— Recorded information —
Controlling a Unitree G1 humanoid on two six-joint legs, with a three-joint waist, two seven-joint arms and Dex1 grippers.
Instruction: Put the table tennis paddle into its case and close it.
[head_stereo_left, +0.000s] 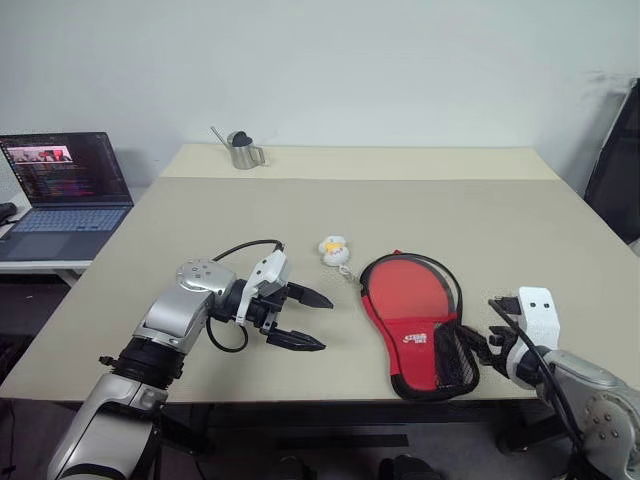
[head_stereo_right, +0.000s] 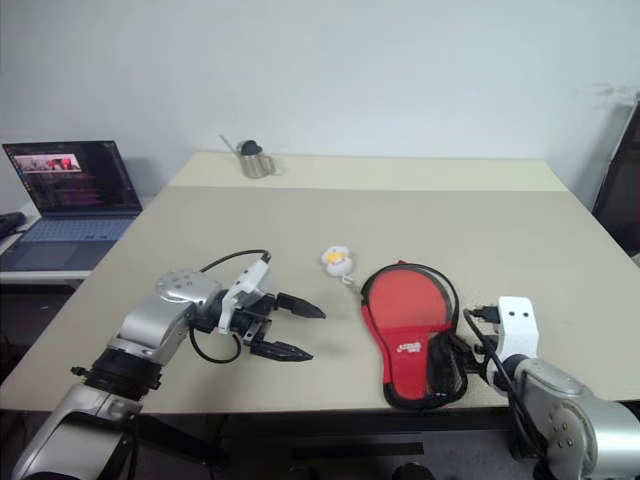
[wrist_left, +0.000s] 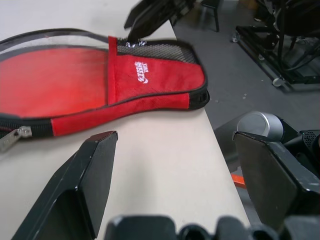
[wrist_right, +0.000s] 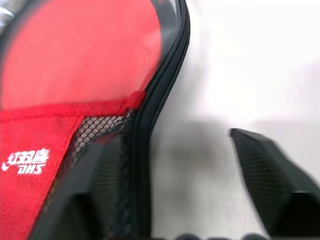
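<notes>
A pale table (head_stereo_left: 300, 215) seen from above. At the near edge, about five o'clock, the right gripper (wrist_right: 200, 165) sits beside the narrow end of the red case (head_stereo_left: 418, 320), its two black fingers spread wide and holding nothing; one finger lies against the case's black mesh pocket, the other is off to the side. At seven o'clock the left gripper (head_stereo_left: 300, 318) hovers over the table, fingers wide and empty, pointing across toward the case, well apart from it. The case lies flat; a red round surface fills its wide end, probably the paddle (head_stereo_left: 412, 290) already inside. The zipper pull (wrist_left: 14, 138) lies at the case's edge. To close it well, one gripper should pin the case while the other draws the pull steadily along the rim. Farther off, near twelve o'clock, sit a small duck toy (head_stereo_left: 333, 249) and a metal cup (head_stereo_left: 243, 150).
</notes>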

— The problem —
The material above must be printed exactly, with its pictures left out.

— The completed task —
Controlling a Unitree G1 humanoid on two six-joint legs, with a three-joint waist, two seven-joint arms and Dex1 grippers.
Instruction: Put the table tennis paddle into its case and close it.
[head_stereo_left, +0.000s] 
[head_stereo_right, +0.000s] 
[wrist_left, +0.000s] 
[wrist_right, +0.000s] 
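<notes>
A pale table (head_stereo_left: 300, 215) seen from above. At the near edge, about five o'clock, the right gripper (wrist_right: 200, 165) sits beside the narrow end of the red case (head_stereo_left: 418, 320), its two black fingers spread wide and holding nothing; one finger lies against the case's black mesh pocket, the other is off to the side. At seven o'clock the left gripper (head_stereo_left: 300, 318) hovers over the table, fingers wide and empty, pointing across toward the case, well apart from it. The case lies flat; a red round surface fills its wide end, probably the paddle (head_stereo_left: 412, 290) already inside. The zipper pull (wrist_left: 14, 138) lies at the case's edge. To close it well, one gripper should pin the case while the other draws the pull steadily along the rim. Farther off, near twelve o'clock, sit a small duck toy (head_stereo_left: 333, 249) and a metal cup (head_stereo_left: 243, 150).
</notes>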

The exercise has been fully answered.